Reading Response, 9/16


Deborah Coxwell Teague, “Making Meaning—Your Own Meaning—When You Read”

Gail Godwin, “The Watcher at the Gates”

Two questions and a comment–you get the idea.


42 thoughts on “Reading Response, 9/16

  1. In “Making Meaning-Your Own Meaning-When You Read” is it really necessary to do all those things just to remember a reading?

    Was anyone else creeped out when Gail said to draw your “Watcher” and pin it on the wall of your study?

    It was cool to hear the perspective of a teacher, talking about discussing readings in class because at some times, I have no idea what I just read also.

  2. Do you think the suggested techniques for focused writing are useful or just a waste of time?

    Why does Gail let her “watcher” take control if she knows he is “there”?

    When I read I tend to write in the margins or on a sticky note like Deborah suggests.
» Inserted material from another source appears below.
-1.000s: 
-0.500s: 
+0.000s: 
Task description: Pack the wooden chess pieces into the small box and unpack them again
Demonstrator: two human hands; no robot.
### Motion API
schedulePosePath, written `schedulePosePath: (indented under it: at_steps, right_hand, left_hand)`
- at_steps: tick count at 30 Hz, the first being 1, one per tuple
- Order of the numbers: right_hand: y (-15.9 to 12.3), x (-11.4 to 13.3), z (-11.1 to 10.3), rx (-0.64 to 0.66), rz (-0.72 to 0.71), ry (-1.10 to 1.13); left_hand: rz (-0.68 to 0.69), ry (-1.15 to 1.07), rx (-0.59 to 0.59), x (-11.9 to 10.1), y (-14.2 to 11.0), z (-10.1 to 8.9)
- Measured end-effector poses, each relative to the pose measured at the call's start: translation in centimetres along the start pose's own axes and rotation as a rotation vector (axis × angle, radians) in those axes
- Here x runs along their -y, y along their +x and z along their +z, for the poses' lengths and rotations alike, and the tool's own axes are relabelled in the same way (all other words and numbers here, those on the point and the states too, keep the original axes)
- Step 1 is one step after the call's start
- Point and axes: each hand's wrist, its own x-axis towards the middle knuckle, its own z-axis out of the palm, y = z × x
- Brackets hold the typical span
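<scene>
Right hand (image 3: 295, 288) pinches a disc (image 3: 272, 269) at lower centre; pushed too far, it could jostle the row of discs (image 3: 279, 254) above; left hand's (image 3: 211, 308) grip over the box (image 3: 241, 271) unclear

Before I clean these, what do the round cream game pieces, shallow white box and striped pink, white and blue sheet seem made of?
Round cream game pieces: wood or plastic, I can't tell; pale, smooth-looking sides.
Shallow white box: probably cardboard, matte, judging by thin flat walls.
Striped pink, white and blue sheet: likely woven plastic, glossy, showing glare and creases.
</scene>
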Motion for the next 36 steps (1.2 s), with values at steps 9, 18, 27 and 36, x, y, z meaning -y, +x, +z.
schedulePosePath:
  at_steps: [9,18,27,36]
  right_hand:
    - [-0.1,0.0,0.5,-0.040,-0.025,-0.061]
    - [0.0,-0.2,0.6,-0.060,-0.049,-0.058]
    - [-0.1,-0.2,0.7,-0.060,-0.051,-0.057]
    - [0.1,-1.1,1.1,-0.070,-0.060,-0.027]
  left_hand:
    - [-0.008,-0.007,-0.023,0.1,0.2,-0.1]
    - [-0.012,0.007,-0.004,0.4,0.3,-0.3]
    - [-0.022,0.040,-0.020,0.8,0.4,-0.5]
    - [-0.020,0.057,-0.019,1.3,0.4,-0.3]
It keeps me from falling asleep, especially when the reading is for school and not leisure.

  3. -“Making Meaning- Your Own Meaning- When you Read”- Why does Teague tell the readers that her, like the rest of the English teachers, fake the conclusions they seem to know about literature?
    – “The Watcher at the Gates”- why does the author call his writers block “the watcher at the gate”?

    – i thought it was funny how Teague flat out said that she didn’t know the right analysis she should tell her students. it kinda seems like all teachers just analyze as they go, and just play it off as if they’ve been studying that piece of work their entire life.

  4. In “The Watcher of the Gates”, why do you think the author includes a passage from Freud? Did he further influence Gail Godwin’s work?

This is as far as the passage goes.